§ Work to be completed: Copy out all lines of the material below in which "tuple" occurs.
Start of Records to process
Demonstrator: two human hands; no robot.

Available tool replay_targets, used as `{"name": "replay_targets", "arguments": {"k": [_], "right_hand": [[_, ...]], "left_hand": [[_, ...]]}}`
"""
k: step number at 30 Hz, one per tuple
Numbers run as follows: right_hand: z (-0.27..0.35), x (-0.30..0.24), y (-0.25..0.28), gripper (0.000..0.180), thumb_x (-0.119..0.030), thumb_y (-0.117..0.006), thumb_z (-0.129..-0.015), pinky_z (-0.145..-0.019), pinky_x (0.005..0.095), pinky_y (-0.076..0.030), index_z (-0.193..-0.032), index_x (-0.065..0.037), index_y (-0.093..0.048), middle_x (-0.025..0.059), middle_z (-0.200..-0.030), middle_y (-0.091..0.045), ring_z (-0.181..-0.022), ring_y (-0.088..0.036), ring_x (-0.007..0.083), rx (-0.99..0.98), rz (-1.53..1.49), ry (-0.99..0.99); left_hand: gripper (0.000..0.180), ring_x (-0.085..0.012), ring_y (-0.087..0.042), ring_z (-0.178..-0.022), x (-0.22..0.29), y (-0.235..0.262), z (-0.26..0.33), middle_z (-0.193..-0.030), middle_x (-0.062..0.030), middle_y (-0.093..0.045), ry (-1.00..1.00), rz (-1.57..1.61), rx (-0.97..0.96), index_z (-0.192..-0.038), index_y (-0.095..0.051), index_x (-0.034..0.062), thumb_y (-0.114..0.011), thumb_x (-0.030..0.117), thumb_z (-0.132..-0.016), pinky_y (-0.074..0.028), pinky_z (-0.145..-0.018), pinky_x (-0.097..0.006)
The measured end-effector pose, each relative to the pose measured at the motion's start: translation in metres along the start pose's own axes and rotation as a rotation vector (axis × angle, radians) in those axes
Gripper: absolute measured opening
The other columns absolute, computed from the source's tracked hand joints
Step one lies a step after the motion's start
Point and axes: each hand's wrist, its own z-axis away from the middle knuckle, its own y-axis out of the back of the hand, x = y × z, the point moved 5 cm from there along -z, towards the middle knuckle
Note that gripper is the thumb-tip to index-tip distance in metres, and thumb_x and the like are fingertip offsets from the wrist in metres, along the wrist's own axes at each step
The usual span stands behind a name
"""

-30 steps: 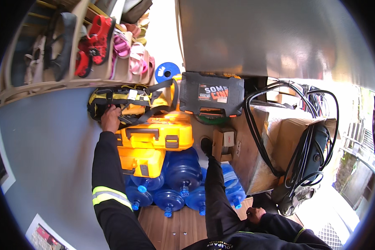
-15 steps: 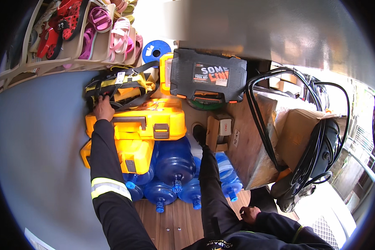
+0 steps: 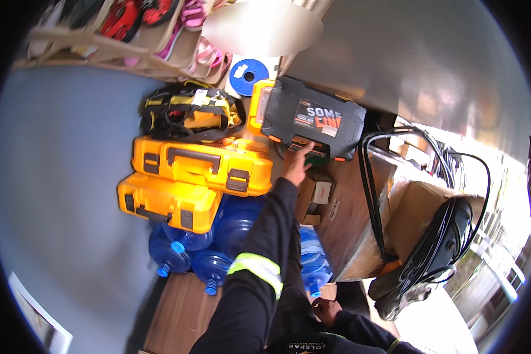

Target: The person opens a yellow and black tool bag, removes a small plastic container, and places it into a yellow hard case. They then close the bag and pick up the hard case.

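My left hand (image 3: pixel 297 165) reaches forward to the black tool case (image 3: pixel 318 117). Its fingers are apart and the fingertips touch the case near its handle, not wrapped round it. The case leans on a yellow case (image 3: pixel 258 109) behind it. My right hand (image 3: pixel 326 310) stays low by my leg with its fingers curled in; whether anything is inside them is hidden. Left of my left arm, a yellow toolbox (image 3: pixel 203 163) lies on a second yellow toolbox (image 3: pixel 168 200). A black and yellow tool bag (image 3: pixel 189 112) sits behind the upper toolbox.
Blue water jugs (image 3: pixel 211 266) lie under and before the toolboxes. To the right stand a small open carton (image 3: pixel 314 197), a wrapped wooden box (image 3: pixel 354 212) and a loop of black cable (image 3: pixel 369 183). A blue spool (image 3: pixel 249 77) and a shoe rack (image 3: pixel 159 53) are at the back.
My left hand has left the tool bag and moved right to the black tool case. The view has turned and shifted; my right hand remains low by my leg.
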Motion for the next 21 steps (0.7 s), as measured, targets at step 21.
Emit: {"name": "replay_targets", "arguments": {"k": [21], "right_hand": [[0.022,0.031,0.003,0.016,-0.019,-0.074,-0.093,-0.075,0.0430,-0.063,-0.107,-0.011,-0.075,0.0133,-0.084,-0.080,-0.078,-0.080,0.0319,-0.004,0.061,0.020]], "left_hand": [[0.059,-0.0219,-0.069,-0.106,-0.043,0.037,0.029,-0.120,-0.0085,-0.071,-0.188,0.024,0.105,-0.142,-0.051,0.0075,-0.080,0.012,-0.091,-0.055,-0.086,-0.042]]}}
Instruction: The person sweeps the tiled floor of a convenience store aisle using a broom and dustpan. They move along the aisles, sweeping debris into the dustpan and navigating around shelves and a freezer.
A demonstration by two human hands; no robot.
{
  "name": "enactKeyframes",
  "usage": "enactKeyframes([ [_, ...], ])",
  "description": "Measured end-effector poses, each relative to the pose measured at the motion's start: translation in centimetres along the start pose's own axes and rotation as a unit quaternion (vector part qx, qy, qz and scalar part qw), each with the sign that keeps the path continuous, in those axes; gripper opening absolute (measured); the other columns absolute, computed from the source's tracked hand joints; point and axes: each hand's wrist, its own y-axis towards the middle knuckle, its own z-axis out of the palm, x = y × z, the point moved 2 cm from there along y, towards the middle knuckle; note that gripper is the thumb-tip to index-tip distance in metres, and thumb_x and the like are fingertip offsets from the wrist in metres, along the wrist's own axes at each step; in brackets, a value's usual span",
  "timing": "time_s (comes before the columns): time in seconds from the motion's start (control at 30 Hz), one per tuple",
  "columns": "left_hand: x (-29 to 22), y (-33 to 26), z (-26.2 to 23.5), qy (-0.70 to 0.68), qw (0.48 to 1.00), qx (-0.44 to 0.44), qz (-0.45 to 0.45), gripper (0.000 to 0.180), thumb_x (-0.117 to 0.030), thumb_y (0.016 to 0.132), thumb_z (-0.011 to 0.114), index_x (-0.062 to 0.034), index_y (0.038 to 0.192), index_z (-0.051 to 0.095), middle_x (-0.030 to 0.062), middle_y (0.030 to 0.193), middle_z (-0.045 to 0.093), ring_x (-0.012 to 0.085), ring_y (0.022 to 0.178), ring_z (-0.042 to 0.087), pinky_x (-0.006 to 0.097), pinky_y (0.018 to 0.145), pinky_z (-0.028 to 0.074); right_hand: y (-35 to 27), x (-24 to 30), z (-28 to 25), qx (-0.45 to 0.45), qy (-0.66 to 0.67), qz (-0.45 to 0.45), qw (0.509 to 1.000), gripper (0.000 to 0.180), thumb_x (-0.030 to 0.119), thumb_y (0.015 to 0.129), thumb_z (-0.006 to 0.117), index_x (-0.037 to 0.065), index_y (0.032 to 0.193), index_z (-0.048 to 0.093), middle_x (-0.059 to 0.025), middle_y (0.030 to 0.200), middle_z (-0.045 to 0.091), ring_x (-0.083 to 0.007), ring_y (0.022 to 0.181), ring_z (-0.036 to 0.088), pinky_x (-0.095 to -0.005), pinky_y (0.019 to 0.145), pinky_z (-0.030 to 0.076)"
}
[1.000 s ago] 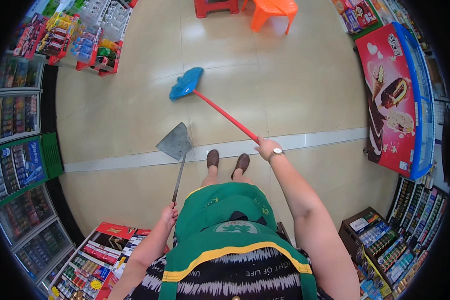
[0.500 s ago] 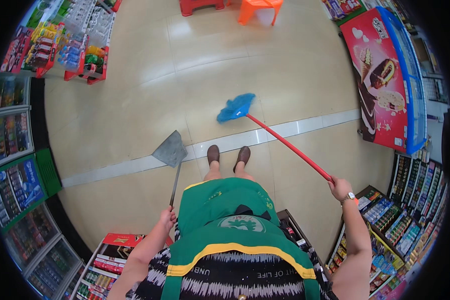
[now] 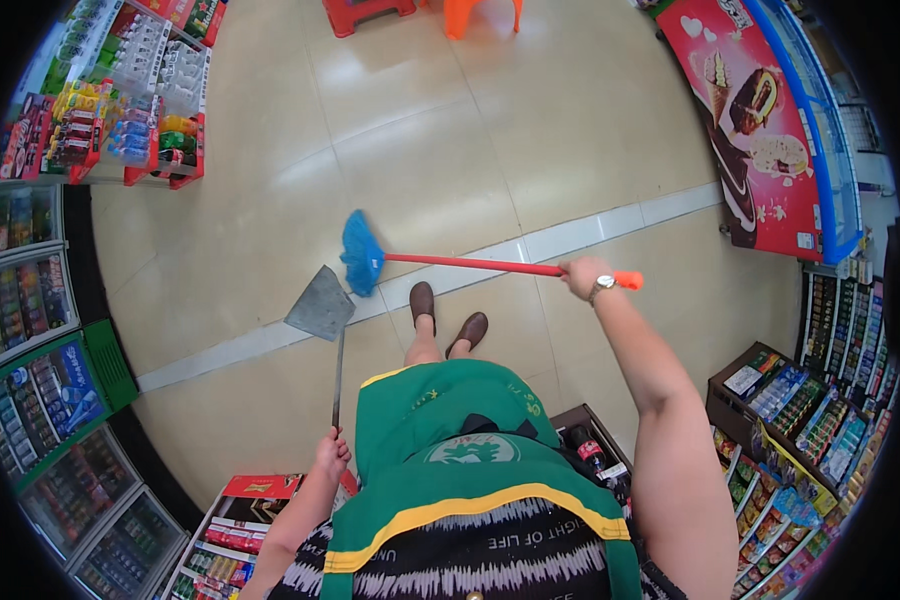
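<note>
Right hand (image 3: 585,278) fingers wrapped round the red handle of the broom (image 3: 470,264), near its orange grip end, which pokes out to the right of them; left hand (image 3: 333,455) fingers closed on the dustpan (image 3: 320,305) stick, pan lying straight ahead of them and a touch left. Broom's long axis runs nearly level, leftward from the right fingers to the blue head (image 3: 362,255), which sits just beside the pan's right edge, ahead of the left fingers; touching or apart, can't quite tell from overhead. Left hand is the nearer one to the pan. Versus half a second ago: head has swung left from in front of the shoes (image 3: 445,318), handle gone from slanted to almost crosswise, right hand drawn inward, left hand's hold unchanged
</note>
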Motion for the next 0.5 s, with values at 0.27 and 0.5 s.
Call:
enactKeyframes([
  [0.27,1.5,-0.6,1.3,0.035,0.999,-0.037,0.016,0.019,-0.029,0.085,0.038,-0.0114,0.088,0.042,-0.0049,0.046,0.025,0.0072,0.035,0.02,0.022,0.034,0.017,-9.5,-19.0,0.3,-0.034,-0.094,0.102,0.99,0.013,0.022,0.075,0.05,0.015,0.084,0.057,-0.007,0.077,0.058,-0.0244,0.076,0.055,-0.0365,0.064,0.042],
  [0.5,-2.2,0.1,4.3,0.072,0.997,0.001,0.012,0.018,-0.027,0.086,0.036,-0.0099,0.087,0.041,-0.0049,0.046,0.024,0.0075,0.036,0.021,0.022,0.033,0.019,-16.6,-20.8,-7.5,-0.121,-0.168,0.158,0.965,0.012,0.023,0.072,0.054,0.013,0.075,0.058,-0.0088,0.063,0.055,-0.0248,0.065,0.054,-0.0373,0.057,0.042],
])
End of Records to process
§ Exercise answer:
k: step number at 30 Hz, one per tuple
  "timing": "time_s (comes before the columns): time in seconds from the motion's start (control at 30 Hz), one per tuple",

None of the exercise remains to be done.